■ TASK:
Could you write out the listing below exactly as it stands, leaving out the pictures?

■ GIVEN DATA:
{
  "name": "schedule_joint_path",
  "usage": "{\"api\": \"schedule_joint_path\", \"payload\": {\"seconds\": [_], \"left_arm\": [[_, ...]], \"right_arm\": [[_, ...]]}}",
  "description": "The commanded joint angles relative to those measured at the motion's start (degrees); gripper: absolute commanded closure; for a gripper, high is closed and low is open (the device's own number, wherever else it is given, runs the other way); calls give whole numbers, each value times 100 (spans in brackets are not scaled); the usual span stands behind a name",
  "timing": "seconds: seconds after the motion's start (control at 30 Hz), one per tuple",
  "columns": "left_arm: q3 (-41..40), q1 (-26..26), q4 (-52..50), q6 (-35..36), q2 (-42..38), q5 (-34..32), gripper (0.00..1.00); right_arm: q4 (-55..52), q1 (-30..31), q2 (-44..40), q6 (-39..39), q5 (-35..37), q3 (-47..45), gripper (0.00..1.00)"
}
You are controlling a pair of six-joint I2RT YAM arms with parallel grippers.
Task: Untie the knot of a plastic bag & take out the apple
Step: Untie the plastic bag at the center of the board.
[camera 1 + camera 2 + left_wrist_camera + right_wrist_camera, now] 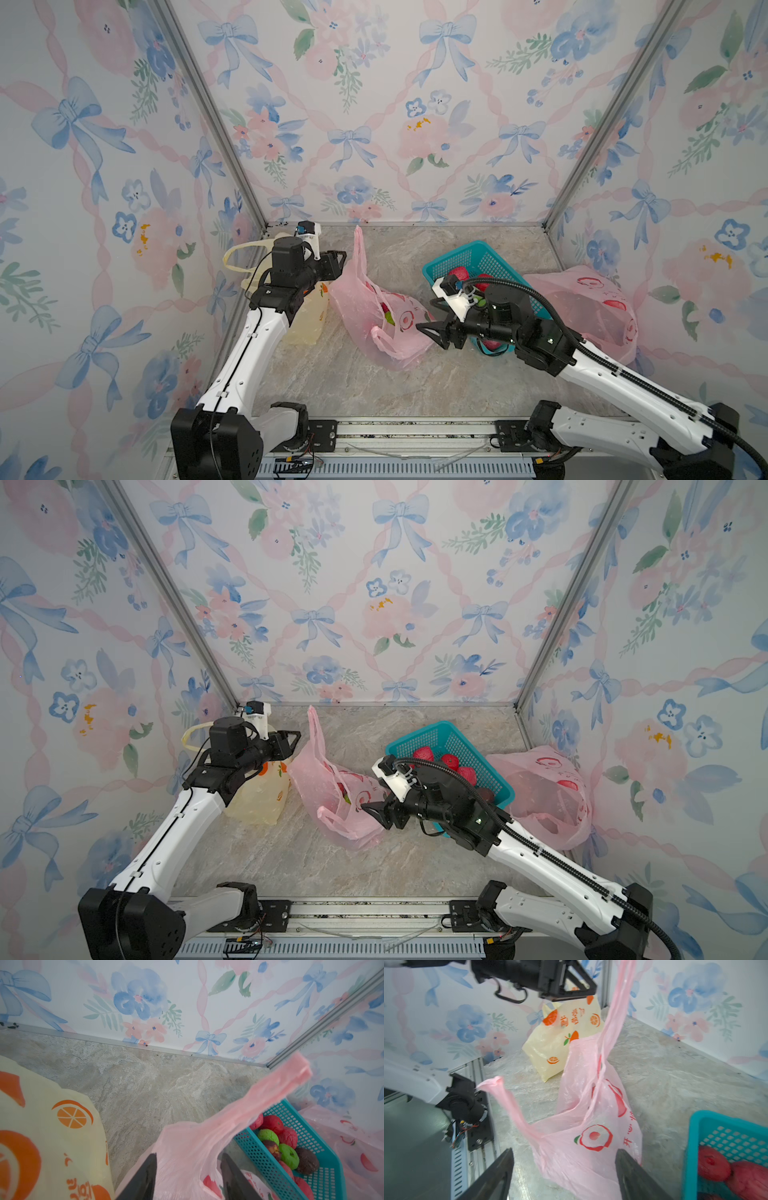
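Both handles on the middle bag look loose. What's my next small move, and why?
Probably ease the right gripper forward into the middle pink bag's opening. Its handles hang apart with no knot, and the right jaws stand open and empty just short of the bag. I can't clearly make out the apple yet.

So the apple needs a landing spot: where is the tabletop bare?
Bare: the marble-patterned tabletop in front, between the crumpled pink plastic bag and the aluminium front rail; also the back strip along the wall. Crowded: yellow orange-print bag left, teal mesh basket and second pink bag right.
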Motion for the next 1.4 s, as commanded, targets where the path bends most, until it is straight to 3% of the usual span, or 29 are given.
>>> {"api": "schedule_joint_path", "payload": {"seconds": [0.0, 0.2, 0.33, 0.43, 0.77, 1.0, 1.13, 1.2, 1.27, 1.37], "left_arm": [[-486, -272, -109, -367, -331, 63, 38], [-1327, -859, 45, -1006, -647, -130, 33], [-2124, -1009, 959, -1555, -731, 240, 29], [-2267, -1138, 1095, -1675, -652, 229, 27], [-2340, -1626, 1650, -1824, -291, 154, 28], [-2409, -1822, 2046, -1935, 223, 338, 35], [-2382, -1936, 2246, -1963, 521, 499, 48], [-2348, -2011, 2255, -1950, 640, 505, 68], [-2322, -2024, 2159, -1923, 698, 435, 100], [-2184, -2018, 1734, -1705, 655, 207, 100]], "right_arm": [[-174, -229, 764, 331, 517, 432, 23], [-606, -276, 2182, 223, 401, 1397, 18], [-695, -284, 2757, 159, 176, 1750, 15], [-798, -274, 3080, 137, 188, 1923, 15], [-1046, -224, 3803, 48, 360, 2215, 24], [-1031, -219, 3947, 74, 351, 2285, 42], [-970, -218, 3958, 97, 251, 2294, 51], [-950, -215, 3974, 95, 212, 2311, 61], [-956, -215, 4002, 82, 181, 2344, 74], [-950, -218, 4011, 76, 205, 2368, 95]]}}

■ OUTPUT BELOW:
{
  "name": "schedule_joint_path",
  "usage": "{\"api\": \"schedule_joint_path\", \"payload\": {\"seconds\": [_], \"left_arm\": [[_, ...]], \"right_arm\": [[_, ...]]}}",
  "description": "The commanded joint angles relative to those measured at the motion's start (degrees); gripper: absolute commanded closure; for a gripper, high is closed and low is open (the device's own number, wherever else it is given, runs the other way); calls give whole numbers, each value times 100 (spans in brackets are not scaled); the usual span stands behind a name",
  "timing": "seconds: seconds after the motion's start (control at 30 Hz), one per tuple",
  "columns": "left_arm: q3 (-41..40), q1 (-26..26), q4 (-52..50), q6 (-35..36), q2 (-42..38), q5 (-34..32), gripper (0.00..1.00); right_arm: q4 (-55..52), q1 (-30..31), q2 (-44..40), q6 (-39..39), q5 (-35..37), q3 (-47..45), gripper (0.00..1.00)"
}
You are controlling a pair of six-joint I2RT YAM arms with parallel grippers.
Task: Untie the knot of a plastic bag & take out the apple
Step: Untie the plastic bag at the center of the board.
[camera 1 + camera 2 + left_wrist_camera + right_wrist_camera, now] 
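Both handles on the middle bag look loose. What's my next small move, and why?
Probably ease the right gripper forward into the middle pink bag's opening. Its handles hang apart with no knot, and the right jaws stand open and empty just short of the bag. I can't clearly make out the apple yet.

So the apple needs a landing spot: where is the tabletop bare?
Bare: the marble-patterned tabletop in front, between the crumpled pink plastic bag and the aluminium front rail; also the back strip along the wall. Crowded: yellow orange-print bag left, teal mesh basket and second pink bag right.
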Motion for the next 1.4 s, as commanded, targets where the path bends most, until it is straight to 3% of the usual span, or 29 are given.
>>> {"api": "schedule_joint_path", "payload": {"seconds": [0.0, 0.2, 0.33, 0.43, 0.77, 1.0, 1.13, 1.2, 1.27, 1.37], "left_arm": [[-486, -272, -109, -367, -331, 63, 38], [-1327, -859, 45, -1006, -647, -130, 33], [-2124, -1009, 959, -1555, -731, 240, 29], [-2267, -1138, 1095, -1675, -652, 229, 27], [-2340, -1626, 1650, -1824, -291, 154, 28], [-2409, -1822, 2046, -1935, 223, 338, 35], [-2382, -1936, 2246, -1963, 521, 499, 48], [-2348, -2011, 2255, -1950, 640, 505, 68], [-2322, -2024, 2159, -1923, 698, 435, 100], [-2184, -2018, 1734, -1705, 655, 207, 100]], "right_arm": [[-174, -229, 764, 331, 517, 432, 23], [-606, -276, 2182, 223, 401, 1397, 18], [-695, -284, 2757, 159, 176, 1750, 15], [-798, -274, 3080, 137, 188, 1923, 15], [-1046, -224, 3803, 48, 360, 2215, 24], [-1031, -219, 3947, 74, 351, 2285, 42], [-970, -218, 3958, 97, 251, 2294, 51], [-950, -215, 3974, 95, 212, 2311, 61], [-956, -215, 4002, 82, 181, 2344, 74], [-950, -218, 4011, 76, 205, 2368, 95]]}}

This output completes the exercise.